可怎麽也不能定下心來又試了一會,白初雲也就放棄了,躺在床上,更無心修煉。
而就在他仰望的房頂之上,那密布的雨幕之中,數騎獙獙飛快的掠過,擾亂了那有條不紊地雨絲軌跡。
穿過重重山嶽,飛躍無數宮闕,這數騎獙獙終於停在一處樸素無華的院落前。
“狐影衛中衛少尉陳天裘求見夫人。
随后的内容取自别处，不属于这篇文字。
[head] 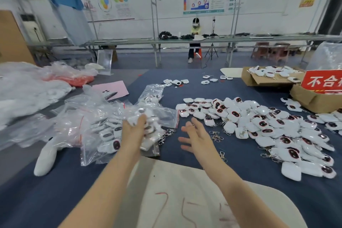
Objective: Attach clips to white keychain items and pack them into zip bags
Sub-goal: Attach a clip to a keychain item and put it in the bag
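Both arms (111, 172) outstretched, left grip (136, 127) clenched, right grip (196, 136) flat, fingers (197, 123) splayed

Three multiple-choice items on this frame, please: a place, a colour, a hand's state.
1. The loose pile of keychain items lies: A. left of both hands; B. right of the right hand; C. on the floor.
2. The paper under the pen is: A. pink; B. green; C. yellow.
3. The left hand: A. lies flat; B. holds the pen; C. grips a handful of keychain items.
B, the pile spreads past the right hand; A, the sheet is pink; C, fingers curl round white items.
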### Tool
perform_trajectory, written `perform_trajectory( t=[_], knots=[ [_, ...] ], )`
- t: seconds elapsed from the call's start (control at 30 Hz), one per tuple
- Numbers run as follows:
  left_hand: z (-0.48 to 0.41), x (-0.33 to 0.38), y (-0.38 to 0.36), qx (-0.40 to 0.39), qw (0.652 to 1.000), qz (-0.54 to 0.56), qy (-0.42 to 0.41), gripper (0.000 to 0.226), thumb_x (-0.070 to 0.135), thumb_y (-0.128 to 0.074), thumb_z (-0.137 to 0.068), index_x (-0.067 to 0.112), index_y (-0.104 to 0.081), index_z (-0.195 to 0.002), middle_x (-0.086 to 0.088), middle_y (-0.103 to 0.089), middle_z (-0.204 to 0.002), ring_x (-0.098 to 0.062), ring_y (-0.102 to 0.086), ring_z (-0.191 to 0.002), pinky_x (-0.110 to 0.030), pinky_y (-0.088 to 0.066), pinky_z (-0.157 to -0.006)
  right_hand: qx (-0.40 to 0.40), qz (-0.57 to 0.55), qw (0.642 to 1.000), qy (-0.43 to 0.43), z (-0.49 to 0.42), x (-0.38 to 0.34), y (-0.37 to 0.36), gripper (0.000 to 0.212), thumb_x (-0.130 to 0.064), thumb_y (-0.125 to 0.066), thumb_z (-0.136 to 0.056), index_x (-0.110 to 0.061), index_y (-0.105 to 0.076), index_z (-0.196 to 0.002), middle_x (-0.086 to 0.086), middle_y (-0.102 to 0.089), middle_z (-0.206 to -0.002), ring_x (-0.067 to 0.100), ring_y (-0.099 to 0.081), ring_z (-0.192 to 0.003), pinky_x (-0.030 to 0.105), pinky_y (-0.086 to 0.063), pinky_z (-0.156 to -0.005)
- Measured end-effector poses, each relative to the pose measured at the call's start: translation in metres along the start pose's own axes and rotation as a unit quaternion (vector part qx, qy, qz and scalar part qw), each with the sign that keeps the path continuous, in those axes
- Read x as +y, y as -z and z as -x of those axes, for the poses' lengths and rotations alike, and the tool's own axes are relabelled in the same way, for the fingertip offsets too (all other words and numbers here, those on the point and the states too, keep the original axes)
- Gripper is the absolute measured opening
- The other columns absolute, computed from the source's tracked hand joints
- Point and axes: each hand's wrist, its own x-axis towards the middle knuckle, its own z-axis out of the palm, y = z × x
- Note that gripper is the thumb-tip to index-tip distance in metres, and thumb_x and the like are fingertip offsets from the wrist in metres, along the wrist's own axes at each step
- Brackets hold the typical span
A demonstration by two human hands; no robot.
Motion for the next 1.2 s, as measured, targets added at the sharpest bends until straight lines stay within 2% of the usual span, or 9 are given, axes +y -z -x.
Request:
perform_trajectory(
  t=[0.17, 0.3, 0.4, 0.5, 0.63, 0.8, 0.9, 1.0, 1.2],
  knots=[
    [-0.042, 0.000, 0.015, 0.095, 0.988, -0.108, 0.046, 0.053, 0.024, -0.059, -0.096, 0.002, -0.042, -0.141, -0.022, -0.056, -0.136, -0.039, -0.058, -0.114, -0.046, -0.051, -0.094, 0.047, 0.027, 0.998, -0.037, 0.007, 0.012, 0.036, 0.044, -0.032, -0.051, -0.103, -0.033, -0.041, -0.145, -0.006, -0.064, -0.117, 0.011, -0.070, -0.096, 0.024, -0.057, -0.076],
    [-0.031, 0.004, 0.001, 0.139, 0.963, -0.219, -0.069, 0.071, 0.018, -0.055, -0.097, 0.003, -0.020, -0.156, -0.028, -0.018, -0.160, -0.043, -0.023, -0.146, -0.052, -0.031, -0.115, 0.088, 0.095, 0.991, -0.043, 0.011, 0.027, 0.061, 0.039, -0.026, -0.047, -0.102, -0.034, -0.045, -0.141, -0.009, -0.065, -0.106, 0.009, -0.072, -0.083, 0.032, -0.058, -0.085],
    [-0.022, -0.001, -0.012, 0.082, 0.913, -0.336, -0.218, 0.057, 0.011, -0.053, -0.097, 0.003, -0.034, -0.150, -0.024, -0.019, -0.160, -0.039, -0.023, -0.147, -0.048, -0.031, -0.115, 0.113, 0.088, 0.989, -0.043, 0.007, 0.032, 0.069, 0.036, -0.019, -0.046, -0.102, -0.029, -0.050, -0.137, -0.002, -0.066, -0.101, 0.011, -0.073, -0.072, 0.041, -0.060, -0.087],
    [-0.022, -0.010, -0.032, -0.048, 0.820, -0.490, -0.292, 0.044, 0.012, -0.053, -0.097, 0.005, -0.050, -0.140, -0.020, -0.034, -0.153, -0.036, -0.035, -0.139, -0.047, -0.034, -0.114, 0.121, 0.088, 0.988, -0.036, 0.003, 0.034, 0.068, 0.034, -0.018, -0.043, -0.103, -0.028, -0.051, -0.134, 0.001, -0.067, -0.101, 0.011, -0.072, -0.068, 0.034, -0.062, -0.076],
    [-0.027, -0.027, -0.066, -0.160, 0.748, -0.590, -0.258, 0.045, 0.027, -0.047, -0.103, 0.009, -0.043, -0.144, -0.015, -0.044, -0.148, -0.035, -0.045, -0.131, -0.043, -0.041, -0.104, 0.132, 0.085, 0.988, -0.003, 0.009, 0.037, 0.068, 0.032, -0.015, -0.040, -0.103, -0.030, -0.057, -0.126, -0.002, -0.069, -0.098, 0.011, -0.070, -0.066, 0.027, -0.059, -0.066],
    [-0.037, -0.053, -0.093, -0.101, 0.695, -0.680, -0.210, 0.052, 0.046, -0.050, -0.101, 0.008, -0.047, -0.136, -0.017, -0.054, -0.139, -0.036, -0.050, -0.128, -0.044, -0.045, -0.098, 0.170, 0.071, 0.982, 0.039, 0.015, 0.041, 0.069, 0.038, -0.009, -0.038, -0.100, -0.035, -0.065, -0.108, -0.006, -0.068, -0.083, 0.008, -0.064, -0.060, 0.020, -0.053, -0.059],
    [-0.042, -0.054, -0.101, -0.080, 0.698, -0.681, -0.205, 0.037, 0.032, -0.046, -0.104, 0.008, -0.054, -0.130, -0.016, -0.057, -0.134, -0.035, -0.053, -0.125, -0.044, -0.046, -0.095, 0.180, 0.077, 0.980, 0.046, 0.014, 0.040, 0.067, 0.037, -0.011, -0.039, -0.099, -0.037, -0.065, -0.103, -0.009, -0.067, -0.081, 0.005, -0.062, -0.058, 0.019, -0.052, -0.059],
    [-0.043, -0.047, -0.099, -0.063, 0.750, -0.630, -0.191, 0.034, 0.032, -0.042, -0.105, 0.008, -0.063, -0.115, -0.015, -0.067, -0.116, -0.036, -0.063, -0.108, -0.040, -0.045, -0.079, 0.189, 0.094, 0.976, 0.058, 0.016, 0.041, 0.066, 0.036, -0.015, -0.040, -0.099, -0.042, -0.064, -0.102, -0.014, -0.067, -0.083, 0.005, -0.064, -0.059, 0.026, -0.056, -0.066],
    [-0.018, -0.017, -0.096, -0.120, 0.855, -0.412, -0.291, 0.012, 0.025, -0.053, -0.102, 0.016, -0.059, -0.097, -0.002, -0.068, -0.097, -0.028, -0.064, -0.093, -0.039, -0.049, -0.080, 0.225, 0.105, 0.964, 0.095, 0.019, 0.038, 0.066, 0.034, -0.020, -0.040, -0.100, -0.047, -0.061, -0.100, -0.017, -0.067, -0.086, 0.005, -0.066, -0.066, 0.034, -0.056, -0.072]
  ],
)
”
獙獙一落地,領頭之人直接反身拜倒在雨地之中。
“何事?”
院門緩緩推開,一名美妙侍女打著油紙傘走了出來。
“小姐!”
沒等陳天裘說話,那名侍女就已經看見雨中冷漠的寒夢瑤。那一頭長發已經被雨水浸透,濕漉漉貼在粉嫩的面容上。
“你們這群不會辦事的奴才,凍壞了小姐,你們吃罪的起嗎?”
那侍女怒罵著那幫狐影衛的軍士,慌忙越過陳天裘,褪下外袍就要給陳夢瑤披上。
寒夢瑤只是冷哼一聲,抬手將侍女推開,舉步就要跨進院子。
“哎小姐!未得夫人允許,不得進入院子的。”
那侍女見狀,就想上去阻攔,可剛走兩步,卻見門口一夫人舉著傘靜靜地注視著寒夢瑤。
“拜見夫人。”
一見那女子,門外的所有人都在雨地中跪倒行李。唯獨一個寒夢瑤梗著脖子注視著那女子。
“怎麽?出去一趟還沒野夠?現在連禮儀都忘了嗎?”
“我不嫁!”
寒夢瑤只是瞪著眼,看著那美貌婦人。
“由不得你。”
“由不得我?”
寒夢瑤冷哼一聲:“你看我能不能嫁出去!”
說罷,轉身就要離開。
“我說過,由不得你。”
美貌夫人也跟著冷哼一聲:“把她給我抓起來,丟到院子裡,在婚宴開始之前,不要再讓她出這院門一步。否則,人頭落地!”
美貌婦人話音剛落,那邊跪地低頭的陳天裘瞟一眼冷著臉的寒夢瑤,咬咬牙,低聲怒喝一聲:“小小姐,得罪了!”
…………
呼嘯的夜風卷開了窗戶,微微搖曳,發出咯吱咯吱地聲音。闖進的寒風吹熄了牆上接近與裝飾的蠟燭,佛起古樸陳舊的桌子上那散落的紙筆,張張繪製失敗的黃符迎風飛舞,如月色下翩翩起舞的蝴蝶。朱砂筆滾動著跌落在地,沿途留下一條無規序地紅線,如那木桌有了靈性,流出淚水般。
回過神,看一眼扇動地窗戶,白初雲歎口氣,起身走過去就想將窗台關住,正巧看見侍女陪著悅雅,頂著風雨回到院子裡。
那關窗的手頓住了,看著她直挺挺的朝這邊而來,白初雲居然有種心虛的感覺,猛地關上船,躲回被窩裡。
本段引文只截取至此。